*What you should do*. Set down each entry exactly as it stands, without altering a single character.

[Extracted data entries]
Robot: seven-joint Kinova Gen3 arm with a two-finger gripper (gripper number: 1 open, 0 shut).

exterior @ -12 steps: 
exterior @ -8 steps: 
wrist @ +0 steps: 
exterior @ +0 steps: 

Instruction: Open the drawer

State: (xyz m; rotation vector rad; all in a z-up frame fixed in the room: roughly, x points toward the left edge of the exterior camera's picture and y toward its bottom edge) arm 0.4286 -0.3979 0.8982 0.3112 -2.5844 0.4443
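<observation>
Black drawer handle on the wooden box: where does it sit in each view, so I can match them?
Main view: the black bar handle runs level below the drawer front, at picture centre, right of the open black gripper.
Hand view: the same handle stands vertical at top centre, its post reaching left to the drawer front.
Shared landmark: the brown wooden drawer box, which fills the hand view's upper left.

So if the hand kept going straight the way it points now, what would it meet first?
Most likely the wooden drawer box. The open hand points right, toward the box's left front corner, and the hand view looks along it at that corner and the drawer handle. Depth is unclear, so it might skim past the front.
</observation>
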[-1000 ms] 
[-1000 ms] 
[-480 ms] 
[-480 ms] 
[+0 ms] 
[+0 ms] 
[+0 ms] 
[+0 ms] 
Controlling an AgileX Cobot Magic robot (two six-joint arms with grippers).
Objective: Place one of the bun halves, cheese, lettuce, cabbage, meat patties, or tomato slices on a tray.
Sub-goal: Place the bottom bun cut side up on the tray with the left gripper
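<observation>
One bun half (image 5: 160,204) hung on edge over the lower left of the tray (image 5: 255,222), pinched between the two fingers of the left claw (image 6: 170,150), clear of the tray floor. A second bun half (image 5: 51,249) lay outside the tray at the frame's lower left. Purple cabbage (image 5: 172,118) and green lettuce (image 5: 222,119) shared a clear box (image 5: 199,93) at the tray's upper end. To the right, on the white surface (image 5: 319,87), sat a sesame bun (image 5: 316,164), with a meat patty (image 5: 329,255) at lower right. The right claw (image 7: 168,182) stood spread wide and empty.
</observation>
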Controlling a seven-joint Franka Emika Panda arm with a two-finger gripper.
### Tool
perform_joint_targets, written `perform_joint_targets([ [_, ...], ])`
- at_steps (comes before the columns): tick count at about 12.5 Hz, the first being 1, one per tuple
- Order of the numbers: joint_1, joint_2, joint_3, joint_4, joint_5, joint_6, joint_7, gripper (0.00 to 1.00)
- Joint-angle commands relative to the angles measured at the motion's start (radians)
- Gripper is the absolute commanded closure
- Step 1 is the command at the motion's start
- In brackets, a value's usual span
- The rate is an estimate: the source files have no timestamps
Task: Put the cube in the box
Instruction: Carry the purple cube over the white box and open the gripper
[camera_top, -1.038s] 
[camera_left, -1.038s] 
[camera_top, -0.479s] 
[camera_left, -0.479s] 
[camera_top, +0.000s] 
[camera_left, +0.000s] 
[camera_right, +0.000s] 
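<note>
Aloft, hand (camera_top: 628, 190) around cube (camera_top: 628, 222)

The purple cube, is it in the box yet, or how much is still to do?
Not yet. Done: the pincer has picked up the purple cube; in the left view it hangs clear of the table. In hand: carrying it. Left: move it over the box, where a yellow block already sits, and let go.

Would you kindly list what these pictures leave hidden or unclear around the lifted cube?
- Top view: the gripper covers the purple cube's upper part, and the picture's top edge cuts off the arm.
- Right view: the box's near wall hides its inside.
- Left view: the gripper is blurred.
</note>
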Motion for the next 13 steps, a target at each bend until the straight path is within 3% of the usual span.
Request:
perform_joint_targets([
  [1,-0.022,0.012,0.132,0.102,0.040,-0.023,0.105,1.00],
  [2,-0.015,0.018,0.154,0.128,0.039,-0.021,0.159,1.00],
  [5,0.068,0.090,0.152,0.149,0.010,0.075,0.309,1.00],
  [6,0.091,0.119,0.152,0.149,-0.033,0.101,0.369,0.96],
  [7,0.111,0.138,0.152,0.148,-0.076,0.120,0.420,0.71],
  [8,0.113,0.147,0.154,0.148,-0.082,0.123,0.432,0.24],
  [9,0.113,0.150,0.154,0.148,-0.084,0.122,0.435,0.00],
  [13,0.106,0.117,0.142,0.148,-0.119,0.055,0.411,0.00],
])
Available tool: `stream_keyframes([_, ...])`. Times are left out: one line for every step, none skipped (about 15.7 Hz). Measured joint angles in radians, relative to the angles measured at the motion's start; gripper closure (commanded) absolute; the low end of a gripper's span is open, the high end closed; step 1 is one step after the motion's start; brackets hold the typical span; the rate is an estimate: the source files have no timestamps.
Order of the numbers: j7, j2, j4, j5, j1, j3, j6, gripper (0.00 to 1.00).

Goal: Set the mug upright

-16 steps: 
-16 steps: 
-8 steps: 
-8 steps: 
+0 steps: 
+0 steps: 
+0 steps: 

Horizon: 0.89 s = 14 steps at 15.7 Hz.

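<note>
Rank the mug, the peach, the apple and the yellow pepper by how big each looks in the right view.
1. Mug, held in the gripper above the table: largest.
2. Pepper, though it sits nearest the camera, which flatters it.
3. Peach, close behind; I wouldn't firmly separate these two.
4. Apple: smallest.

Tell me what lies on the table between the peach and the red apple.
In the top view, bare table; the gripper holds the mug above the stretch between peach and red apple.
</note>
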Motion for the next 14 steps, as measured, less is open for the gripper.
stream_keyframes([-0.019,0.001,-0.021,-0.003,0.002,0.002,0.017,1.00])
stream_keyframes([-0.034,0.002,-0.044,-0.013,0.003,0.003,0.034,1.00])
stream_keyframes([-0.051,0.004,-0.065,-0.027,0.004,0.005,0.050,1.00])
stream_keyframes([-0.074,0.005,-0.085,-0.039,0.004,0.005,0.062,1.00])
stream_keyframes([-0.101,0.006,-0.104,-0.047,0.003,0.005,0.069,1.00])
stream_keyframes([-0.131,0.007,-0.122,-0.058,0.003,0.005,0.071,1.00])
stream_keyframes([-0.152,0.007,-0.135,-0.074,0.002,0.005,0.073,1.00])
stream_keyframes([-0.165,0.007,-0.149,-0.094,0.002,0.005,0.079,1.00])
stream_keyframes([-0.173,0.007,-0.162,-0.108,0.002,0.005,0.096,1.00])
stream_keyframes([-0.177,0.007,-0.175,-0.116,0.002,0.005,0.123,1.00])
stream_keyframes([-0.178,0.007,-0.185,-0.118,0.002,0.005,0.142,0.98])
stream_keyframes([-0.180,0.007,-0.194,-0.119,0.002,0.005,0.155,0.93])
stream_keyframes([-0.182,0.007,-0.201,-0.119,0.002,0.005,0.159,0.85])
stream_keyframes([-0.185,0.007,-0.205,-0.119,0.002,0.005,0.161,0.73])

*Task answer*.
Robot: seven-joint Kinova Gen3 arm with a two-finger gripper (gripper number: 1 open, 0 shut).

exterior @ -12 steps: 
exterior @ -8 steps: 
wrist @ +0 steps: 
exterior @ +0 steps: 

Instruction: Open the drawer

State: (xyz m; rotation vector rad; all in a z-up frame fixed in the room: roughly, x points toward the left edge of the exterior camera's picture and y toward its bottom edge) arm 0.4286 -0.3979 0.8982 0.3112 -2.5844 0.4443
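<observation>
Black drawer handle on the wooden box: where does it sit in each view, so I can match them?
Main view: the black bar handle runs level below the drawer front, at picture centre, right of the open black gripper.
Hand view: the same handle stands vertical at top centre, its post reaching left to the drawer front.
Shared landmark: the brown wooden drawer box, which fills the hand view's upper left.

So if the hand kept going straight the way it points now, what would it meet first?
Most likely the wooden drawer box. The open hand points right, toward the box's left front corner, and the hand view looks along it at that corner and the drawer handle. Depth is unclear, so it might skim past the front.
</observation>
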[-1000 ms] 
[-1000 ms] 
[-480 ms] 
[-480 ms] 
[+0 ms] 
[+0 ms] 
[+0 ms] 
[+0 ms] 
Controlling an AgileX Cobot Magic robot (two six-joint arms with grippers).
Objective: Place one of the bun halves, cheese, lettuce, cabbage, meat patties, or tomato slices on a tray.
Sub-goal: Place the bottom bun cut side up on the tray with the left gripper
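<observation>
One bun half (image 5: 160,204) hung on edge over the lower left of the tray (image 5: 255,222), pinched between the two fingers of the left claw (image 6: 170,150), clear of the tray floor. A second bun half (image 5: 51,249) lay outside the tray at the frame's lower left. Purple cabbage (image 5: 172,118) and green lettuce (image 5: 222,119) shared a clear box (image 5: 199,93) at the tray's upper end. To the right, on the white surface (image 5: 319,87), sat a sesame bun (image 5: 316,164), with a meat patty (image 5: 329,255) at lower right. The right claw (image 7: 168,182) stood spread wide and empty.
</observation>
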Controlling a seven-joint Franka Emika Panda arm with a two-finger gripper.
### Tool
perform_joint_targets, written `perform_joint_targets([ [_, ...], ])`
- at_steps (comes before the columns): tick count at about 12.5 Hz, the first being 1, one per tuple
- Order of the numbers: joint_1, joint_2, joint_3, joint_4, joint_5, joint_6, joint_7, gripper (0.00 to 1.00)
- Joint-angle commands relative to the angles measured at the motion's start (radians)
- Gripper is the absolute commanded closure
- Step 1 is the command at the motion's start
- In brackets, a value's usual span
- The rate is an estimate: the source files have no timestamps
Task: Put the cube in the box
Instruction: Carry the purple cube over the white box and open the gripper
[camera_top, -1.038s] 
[camera_left, -1.038s] 
[camera_top, -0.479s] 
[camera_left, -0.479s] 
[camera_top, +0.000s] 
[camera_left, +0.000s] 
[camera_right, +0.000s] 
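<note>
Aloft, hand (camera_top: 628, 190) around cube (camera_top: 628, 222)

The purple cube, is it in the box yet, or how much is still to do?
Not yet. Done: the pincer has picked up the purple cube; in the left view it hangs clear of the table. In hand: carrying it. Left: move it over the box, where a yellow block already sits, and let go.

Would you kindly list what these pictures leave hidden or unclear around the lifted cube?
- Top view: the gripper covers the purple cube's upper part, and the picture's top edge cuts off the arm.
- Right view: the box's near wall hides its inside.
- Left view: the gripper is blurred.
</note>
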Motion for the next 13 steps, a target at each bend until the straight path is within 3% of the usual span.
Request:
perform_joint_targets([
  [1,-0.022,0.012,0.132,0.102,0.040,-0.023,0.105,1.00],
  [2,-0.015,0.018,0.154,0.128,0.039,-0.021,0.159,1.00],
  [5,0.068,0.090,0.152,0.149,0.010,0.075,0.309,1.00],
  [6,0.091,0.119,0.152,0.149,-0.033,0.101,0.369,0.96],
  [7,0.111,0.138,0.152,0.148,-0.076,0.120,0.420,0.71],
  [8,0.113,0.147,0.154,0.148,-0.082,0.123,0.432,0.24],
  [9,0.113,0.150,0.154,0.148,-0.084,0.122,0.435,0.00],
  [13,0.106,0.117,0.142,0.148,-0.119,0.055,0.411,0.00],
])
Available tool: `stream_keyframes([_, ...])`. Times are left out: one line for every step, none skipped (about 15.7 Hz). Measured joint angles in radians, relative to the angles measured at the motion's start; gripper closure (commanded) absolute; the low end of a gripper's span is open, the high end closed; step 1 is one step after the motion's start; brackets hold the typical span; the rate is an estimate: the source files have no timestamps.
Order of the numbers: j7, j2, j4, j5, j1, j3, j6, gripper (0.00 to 1.00).

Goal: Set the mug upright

-16 steps: 
-16 steps: 
-8 steps: 
-8 steps: 
+0 steps: 
+0 steps: 
+0 steps: 

Horizon: 0.89 s = 14 steps at 15.7 Hz.

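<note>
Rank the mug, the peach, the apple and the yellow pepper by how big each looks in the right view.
1. Mug, held in the gripper above the table: largest.
2. Pepper, though it sits nearest the camera, which flatters it.
3. Peach, close behind; I wouldn't firmly separate these two.
4. Apple: smallest.

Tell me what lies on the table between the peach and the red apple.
In the top view, bare table; the gripper holds the mug above the stretch between peach and red apple.
</note>
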Motion for the next 14 steps, as measured, less is open for the gripper.
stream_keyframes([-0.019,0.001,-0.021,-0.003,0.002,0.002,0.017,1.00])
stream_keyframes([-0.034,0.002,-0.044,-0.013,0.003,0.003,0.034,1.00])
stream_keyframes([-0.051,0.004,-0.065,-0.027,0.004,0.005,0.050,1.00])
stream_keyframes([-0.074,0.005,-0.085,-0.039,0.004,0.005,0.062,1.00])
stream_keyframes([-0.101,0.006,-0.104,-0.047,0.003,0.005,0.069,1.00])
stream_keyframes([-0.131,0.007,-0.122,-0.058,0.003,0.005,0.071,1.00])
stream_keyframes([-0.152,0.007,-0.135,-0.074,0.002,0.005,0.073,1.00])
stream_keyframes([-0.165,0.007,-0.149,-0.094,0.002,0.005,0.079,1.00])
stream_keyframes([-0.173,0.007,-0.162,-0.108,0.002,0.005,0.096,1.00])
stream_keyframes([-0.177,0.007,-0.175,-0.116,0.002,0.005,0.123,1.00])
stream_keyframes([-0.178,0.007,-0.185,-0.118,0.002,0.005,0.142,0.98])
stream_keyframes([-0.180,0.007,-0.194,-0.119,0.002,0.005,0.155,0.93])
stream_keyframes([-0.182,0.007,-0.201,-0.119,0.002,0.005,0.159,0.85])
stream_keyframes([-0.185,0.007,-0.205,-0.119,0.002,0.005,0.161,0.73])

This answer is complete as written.